1) The residents of Suffolk County, England, recently named _____________ as their favorite icon.

A: a swimming pool.

B: a ship burial site.

C: Dani Filth, lead singer of Cradle Of Filth.

D: a hut on the beach.

Answer: C

You make whichever joke you think you want to make here.  The other answers?  Totally legitimate.  In fact, after they removed Dani Filth from the running(what?  You didn’t see that coming?  Are you at Hot Topic this exact second?), the only options to vote for were pictures of scenery famous in Suffolk County.  You want to make the “Gothtards taking a break from telling a Suicide Girrrl how stupid living is to vote ten-thousand times for Cradle Of Filth just to piss off all the moms in Suffolk County” joke?  Fair enough.

But behind all the generation/misunderstanding/poll fixing setups is a true tragedy: Dani Filth, whose real name is Daniel Lloyd Davey, GOT TEN TIMES THE VOTES OF IPSWITCH RESIDENT, AND FUCKING ROCK APOSTLE, BRIAN ENO AND YES I AM YELLING.  Brian Eno won every contest in England the day “Virginia Plain” played on Top of the Pops.  All of them.  Game over.

 

2) ______________________ is the name of a Cannibal Corpse song and not a symptom of my urinary tract infection and potential kidney stone.

A: “Cockhole Blood”

B: “Fucked With A Knife”

C: “Blood Lava Dick Scream”

D: “Slave To Piss Agony(Pray For Death)”

Answer: B

Two things: so far this year, all half a month of it, I have pinched a nerve in my back, pulled a muscle in my rib/pectoral area, had a fever of 103.2, thrown up and have yet to get rid of the resulting acid reflux, and nearly crapped the bed followed by days of constipation.  All of which can’t compare to also peeing a crimson stream of blood.  A nightmare in your waking mind, I tell you.

Also, I really can’t guarantee that the other choices aren’t also Cannibal Corpse songs.  I might have to grade on a curve on this one.

 

3) If 2010 was the year of ______________ , then 2011 will surely be the year of _______________.

A: death of Don Van Vilet, Ke$ha dying to restore balance to the universe

B: Kanye West making a brilliant album, Kanye West freaking out because he’ll         never make a better one

C: Steven Tyler pretending to quit a band that no one gives a shit about, Steven         Tyler pretending to give a shit about a tv show everyone quit

D: Midlake making a a Mellotron-laden album, Jethro Tull remaking Red                     Headed Stranger

Answer: C

We can pretend it’s A, though.  I do all the time.

Note: I planned on writing a version of The Christmas Carol.  I wrote the first part with Don Van Vilet playing the ghost of Christmas past.  He took me to the Tulsa airport, the hours before I traveled to Ft.

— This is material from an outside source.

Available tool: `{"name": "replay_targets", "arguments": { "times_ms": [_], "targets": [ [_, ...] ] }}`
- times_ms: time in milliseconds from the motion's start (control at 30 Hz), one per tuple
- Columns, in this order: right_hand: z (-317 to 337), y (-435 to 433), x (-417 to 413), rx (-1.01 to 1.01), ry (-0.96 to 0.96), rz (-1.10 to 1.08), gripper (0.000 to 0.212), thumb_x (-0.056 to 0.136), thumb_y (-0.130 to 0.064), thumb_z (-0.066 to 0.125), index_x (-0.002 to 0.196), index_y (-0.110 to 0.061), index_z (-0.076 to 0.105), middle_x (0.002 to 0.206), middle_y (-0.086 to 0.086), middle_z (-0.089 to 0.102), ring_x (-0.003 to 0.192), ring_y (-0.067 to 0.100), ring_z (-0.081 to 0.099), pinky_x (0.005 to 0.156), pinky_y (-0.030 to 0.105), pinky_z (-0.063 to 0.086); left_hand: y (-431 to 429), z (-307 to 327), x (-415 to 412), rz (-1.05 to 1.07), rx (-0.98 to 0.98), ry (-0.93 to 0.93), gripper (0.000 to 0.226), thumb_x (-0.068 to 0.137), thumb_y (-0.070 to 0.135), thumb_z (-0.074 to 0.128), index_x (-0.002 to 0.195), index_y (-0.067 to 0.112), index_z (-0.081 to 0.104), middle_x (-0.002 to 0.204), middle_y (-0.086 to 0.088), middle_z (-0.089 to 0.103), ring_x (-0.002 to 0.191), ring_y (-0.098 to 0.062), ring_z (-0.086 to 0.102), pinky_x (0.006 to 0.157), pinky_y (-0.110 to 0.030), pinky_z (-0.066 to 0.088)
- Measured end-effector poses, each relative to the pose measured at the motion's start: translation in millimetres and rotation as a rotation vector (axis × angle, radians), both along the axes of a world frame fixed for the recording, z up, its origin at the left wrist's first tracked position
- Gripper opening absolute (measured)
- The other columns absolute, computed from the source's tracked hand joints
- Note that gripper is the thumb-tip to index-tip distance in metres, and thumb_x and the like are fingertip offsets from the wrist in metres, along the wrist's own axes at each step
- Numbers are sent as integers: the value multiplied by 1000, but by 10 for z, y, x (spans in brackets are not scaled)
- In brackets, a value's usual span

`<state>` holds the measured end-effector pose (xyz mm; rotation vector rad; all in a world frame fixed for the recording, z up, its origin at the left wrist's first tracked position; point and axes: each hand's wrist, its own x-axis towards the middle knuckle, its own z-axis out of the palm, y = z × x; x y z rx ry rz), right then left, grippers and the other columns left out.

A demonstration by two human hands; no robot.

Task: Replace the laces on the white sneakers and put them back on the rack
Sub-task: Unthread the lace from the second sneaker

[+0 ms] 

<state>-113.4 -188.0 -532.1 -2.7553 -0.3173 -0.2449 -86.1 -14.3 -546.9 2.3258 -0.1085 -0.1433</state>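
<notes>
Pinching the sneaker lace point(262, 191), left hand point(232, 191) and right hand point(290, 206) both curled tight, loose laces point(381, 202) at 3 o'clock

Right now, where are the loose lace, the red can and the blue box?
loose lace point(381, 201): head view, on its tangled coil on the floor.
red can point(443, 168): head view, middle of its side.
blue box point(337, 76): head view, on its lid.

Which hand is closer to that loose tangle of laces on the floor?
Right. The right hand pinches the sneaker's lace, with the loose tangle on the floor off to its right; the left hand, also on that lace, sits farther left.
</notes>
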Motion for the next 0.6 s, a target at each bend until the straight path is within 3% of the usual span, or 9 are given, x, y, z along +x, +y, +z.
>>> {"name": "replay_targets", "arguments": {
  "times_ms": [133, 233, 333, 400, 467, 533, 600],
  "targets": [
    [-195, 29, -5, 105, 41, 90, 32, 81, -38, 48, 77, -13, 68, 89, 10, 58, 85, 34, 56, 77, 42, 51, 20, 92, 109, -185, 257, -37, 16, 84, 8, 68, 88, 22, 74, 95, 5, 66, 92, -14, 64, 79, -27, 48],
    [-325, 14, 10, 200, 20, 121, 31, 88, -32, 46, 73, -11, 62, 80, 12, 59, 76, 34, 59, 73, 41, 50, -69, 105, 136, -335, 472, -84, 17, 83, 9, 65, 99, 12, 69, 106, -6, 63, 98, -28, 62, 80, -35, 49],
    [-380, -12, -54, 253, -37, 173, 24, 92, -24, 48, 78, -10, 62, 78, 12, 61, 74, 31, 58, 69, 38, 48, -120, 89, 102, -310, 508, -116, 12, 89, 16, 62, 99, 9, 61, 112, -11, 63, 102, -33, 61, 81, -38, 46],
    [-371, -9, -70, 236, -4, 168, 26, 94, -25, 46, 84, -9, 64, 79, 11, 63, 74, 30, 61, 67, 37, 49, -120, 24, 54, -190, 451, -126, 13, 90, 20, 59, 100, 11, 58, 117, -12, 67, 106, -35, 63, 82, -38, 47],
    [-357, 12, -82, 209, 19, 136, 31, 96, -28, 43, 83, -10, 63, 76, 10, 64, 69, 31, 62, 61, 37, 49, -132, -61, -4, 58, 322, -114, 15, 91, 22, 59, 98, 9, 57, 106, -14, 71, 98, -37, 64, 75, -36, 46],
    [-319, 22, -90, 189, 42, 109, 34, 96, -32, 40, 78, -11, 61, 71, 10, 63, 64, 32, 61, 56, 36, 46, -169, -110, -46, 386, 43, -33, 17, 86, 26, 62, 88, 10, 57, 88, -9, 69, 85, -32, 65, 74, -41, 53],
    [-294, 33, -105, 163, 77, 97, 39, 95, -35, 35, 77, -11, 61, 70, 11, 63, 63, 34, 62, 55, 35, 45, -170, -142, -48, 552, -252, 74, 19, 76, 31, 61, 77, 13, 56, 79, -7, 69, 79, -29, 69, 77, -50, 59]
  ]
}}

Lauderdale and made my lifelong friends.  It was so depressing that I stopped, even though it had a happier ending, and I was excited to write the part with me, as the ghost of Christmas future, haunting Kanye West.  We are in a poorer world without Captain Beefheart, and my depression needn’t muddle that sentiment.


4) The best thing to come out of the Tuscon, AZ shooting is ______________.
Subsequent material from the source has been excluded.